I’ve heard the number 10,000 hours of training needs to be put into these boys to help produce a top player but at what price to the player and his welfare and health?
Speaking from my experience as a young lad a ball was never too far away from my feet and my mum used to say I could kick a ball before I could walk!
The reality of the matter was that at 16 I had my first knee operation, at 20 I had my second, just two months after my professional football debut and was told to not put all my eggs into one basket.
At 24 I thought my career was in full flow but I had a series of knee operations and my career was effectively over, although I neither knew it nor would have accepted it at the time.
After numerous operations, broken bones and both my knees and my right foot riddled with arthritis, I spent the last five years of my career struggling to get out of bed in the morning.
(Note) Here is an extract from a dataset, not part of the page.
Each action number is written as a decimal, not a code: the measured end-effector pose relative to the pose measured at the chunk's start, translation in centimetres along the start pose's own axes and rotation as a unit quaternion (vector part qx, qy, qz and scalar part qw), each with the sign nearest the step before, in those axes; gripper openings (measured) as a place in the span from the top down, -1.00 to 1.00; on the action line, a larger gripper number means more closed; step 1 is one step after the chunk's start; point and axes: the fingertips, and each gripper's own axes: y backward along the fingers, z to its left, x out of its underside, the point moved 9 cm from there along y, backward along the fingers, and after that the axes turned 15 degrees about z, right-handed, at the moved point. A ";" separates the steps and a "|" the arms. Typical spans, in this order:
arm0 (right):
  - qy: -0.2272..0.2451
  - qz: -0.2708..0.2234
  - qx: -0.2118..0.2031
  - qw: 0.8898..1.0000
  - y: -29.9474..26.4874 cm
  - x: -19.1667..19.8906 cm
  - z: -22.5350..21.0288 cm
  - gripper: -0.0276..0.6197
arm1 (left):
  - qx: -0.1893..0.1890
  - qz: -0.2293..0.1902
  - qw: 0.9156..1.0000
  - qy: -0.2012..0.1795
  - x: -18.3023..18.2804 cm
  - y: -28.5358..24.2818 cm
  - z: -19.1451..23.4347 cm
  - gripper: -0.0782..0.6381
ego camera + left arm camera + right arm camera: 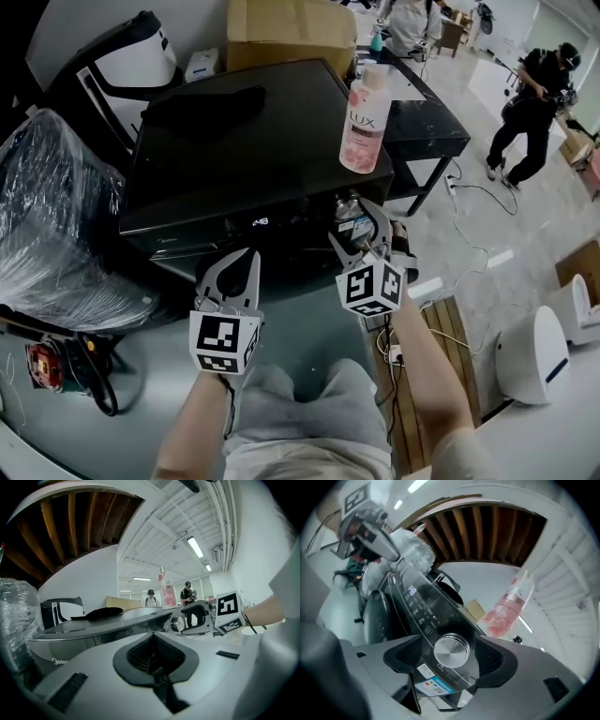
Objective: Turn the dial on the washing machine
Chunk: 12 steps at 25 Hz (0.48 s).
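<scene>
A black front-loading washing machine (234, 169) stands before me, its display (260, 222) lit. Its silver dial (451, 649) sits at the right end of the control panel (423, 616). My right gripper (451, 657) is open, one jaw on each side of the dial, and neither pad touches it. In the head view the right gripper (356, 225) is at the machine's front right corner, by the dial (349, 208). My left gripper (236, 267) hangs shut and empty in front of the machine's door, lower left of the right one. From the left gripper (157, 667) the right gripper (201, 618) shows beside the dial (177, 623).
A pink Lux bottle (366, 117) stands on the machine's top right corner, and a black cloth (211, 105) lies on its top left. A plastic-wrapped bundle (56, 225) is to the left, and a cardboard box (291, 33) stands behind. A person (530, 103) stands far right. A white appliance (534, 356) sits on the floor.
</scene>
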 end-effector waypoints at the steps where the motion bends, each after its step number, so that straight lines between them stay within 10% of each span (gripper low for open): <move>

So, a day before my 33rd birthday I decided to call it a day. I made the sensible decision to stop popping anti- inflammatory pills and injections and try and enjoy a bit of quality of life while I could.
So where I feel that EPPP has some great things going for it, I feel that the amount of hours that these young boys do should be strictly monitored.
Another question I put to parents and clubs is... Should a young player between the ages of seven to ten have to deal with the feeling of rejection?
I certainly wouldn’t put any of my sons who are keen footballers into that environment.
Some professional clubs are taking in and rejecting these young boys every six weeks in their development centers and some are paying for the privilege to do so.
Some of these boys are working for an extra 2-3 hours a week, which I feel is too much at such a young age.
In my opinion these boys will be nowhere near a professional club's first team for eight to ten years, and less than 0.5 per cent will ever make footballers.
I believe the boys should play and practice their skills and drills in safe, friendly coach-effective grass root football clubs.
I know that St Albans City Youth and Harvesters Football Club, where my sons play, are making great strides in making good development environments for boys and girls to come and enjoy and play football.
I think that once they get to secondary school at 11 then the academy process should take over and the best players should then enter the Academy process, but I believe that there should be a couple of conditions.
1. The players should all live in a 30 mile radius of the football club.
2. The clubs are committed to the boys until they are 16 and put them through their schooling.
I think this way the clubs will hand pick their players more carefully and not play a numbers game and rejecting young players like they are pieces of meat.
Unfortunately I think we are at a stage where a lot of the parents do not have real knowledge and they have no idea of the amount their sons will have to go through to get there.
Most people just see the Premier League on TV and players earning £15,000 a week plus and think that looks good. Would they still be as keen if they thought their son would only get to play for a lower league club for £600 a week?